Engineering of a Type III Rubisco from a Hyperthermophilic Archaeon in Order To Enhance Catalytic Performance in Mesophilic Host Cells

Abstract

ABSTRACT The hyperthermophilic archaeon Thermococcus kodakaraensis harbors a type III ribulose 1,5-bisphosphate carboxylase/oxygenase (Rbc Tk ). It has previously been shown that Rbc Tk is capable of supporting photoautotrophic and photoheterotrophic growth in a mesophilic host cell, Rhodopseudomonas palustris Δ3, whose three native Rubisco genes had been disrupted. Here, we have examined the enzymatic properties of Rbc Tk at 25°C and have constructed mutant proteins in order to enhance its performance in mesophilic host cells. Initial sites for mutagenesis were selected by focusing on sequence differences in the loop 6 and α-helix 6 regions among Rbc Tk and the enzymes from spinach (mutant proteins SP1 to SP7), Galdieria partita (GP1 and GP2), and Rhodospirillum rubrum (RR1). Loop 6 of Rbc Tk is one residue longer than those found in the spinach and G. partita enzymes, and replacing Rbc Tk loop 6 with these regions led to dramatic decreases in activity.
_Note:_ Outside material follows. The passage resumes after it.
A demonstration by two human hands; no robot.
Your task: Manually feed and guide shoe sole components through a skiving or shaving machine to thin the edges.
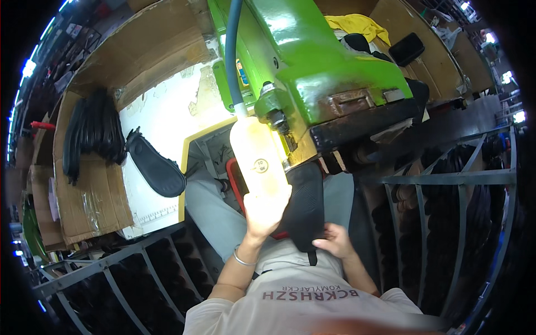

Six mutant enzymes retaining significant levels of Rubisco activity were selected, and their genes were introduced into R. palustris Δ3. Cells harboring mutant protein SP6 displayed a 31% increase in the specific growth rate under photoheterotrophic conditions compared to cells harboring wild-type Rbc Tk . SP6 corresponds to a complete substitution of the original α-helix 6 of Rbc Tk with that of the spinach enzyme. Compared to wild-type Rbc Tk , the purified SP6 mutant protein exhibited a 30% increase in turnover number ( k cat ) of the carboxylase activity and a 17% increase in the k cat / K m value. Based on these results, seven further mutant proteins were designed and examined. The results confirmed the importance of the length of loop 6 in Rbc Tk and also led to the identification of specific residue changes that resulted in an increase in the turnover number of Rbc Tk at ambient temperatures.